**WORK INSTRUCTIONS**: Would you please output, word for word, the span of the listing below that opens on the line containing "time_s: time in" and closes on the line containing "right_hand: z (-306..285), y"? Include both ends and nothing more.
########
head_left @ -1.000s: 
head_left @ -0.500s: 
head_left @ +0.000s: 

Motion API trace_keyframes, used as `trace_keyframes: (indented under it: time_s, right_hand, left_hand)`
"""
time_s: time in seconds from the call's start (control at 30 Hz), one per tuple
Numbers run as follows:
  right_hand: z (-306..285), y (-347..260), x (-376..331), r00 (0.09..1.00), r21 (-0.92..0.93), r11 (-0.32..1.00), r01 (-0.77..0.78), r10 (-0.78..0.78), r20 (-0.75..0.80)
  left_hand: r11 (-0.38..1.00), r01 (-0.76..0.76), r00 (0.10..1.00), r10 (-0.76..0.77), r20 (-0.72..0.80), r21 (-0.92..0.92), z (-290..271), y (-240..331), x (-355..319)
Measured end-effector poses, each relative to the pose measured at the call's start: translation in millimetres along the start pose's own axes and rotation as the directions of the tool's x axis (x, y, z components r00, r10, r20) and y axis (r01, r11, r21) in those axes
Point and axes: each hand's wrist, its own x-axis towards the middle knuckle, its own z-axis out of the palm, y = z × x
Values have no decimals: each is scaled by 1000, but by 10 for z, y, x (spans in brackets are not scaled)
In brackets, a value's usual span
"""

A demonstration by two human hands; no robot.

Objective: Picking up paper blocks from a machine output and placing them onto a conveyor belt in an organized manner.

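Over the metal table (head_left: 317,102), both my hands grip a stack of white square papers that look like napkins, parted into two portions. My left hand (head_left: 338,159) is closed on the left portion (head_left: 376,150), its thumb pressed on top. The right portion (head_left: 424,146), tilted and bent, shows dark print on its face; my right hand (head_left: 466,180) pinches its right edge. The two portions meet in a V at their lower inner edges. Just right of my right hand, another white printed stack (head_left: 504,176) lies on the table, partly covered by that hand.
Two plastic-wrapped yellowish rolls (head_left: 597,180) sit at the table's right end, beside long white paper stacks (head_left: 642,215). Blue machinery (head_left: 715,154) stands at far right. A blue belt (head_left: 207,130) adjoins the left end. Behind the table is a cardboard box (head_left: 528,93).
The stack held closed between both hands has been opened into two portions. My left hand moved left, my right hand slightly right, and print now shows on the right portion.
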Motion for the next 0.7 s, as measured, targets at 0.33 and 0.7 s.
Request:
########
**RESULT**:
time_s: time in seconds from the call's start (control at 30 Hz), one per tuple
Numbers run as follows:
  right_hand: z (-306..285), y (-347..260), x (-376..331), r00 (0.09..1.00), r21 (-0.92..0.93), r11 (-0.32..1.00), r01 (-0.77..0.78), r10 (-0.78..0.78), r20 (-0.75..0.80)

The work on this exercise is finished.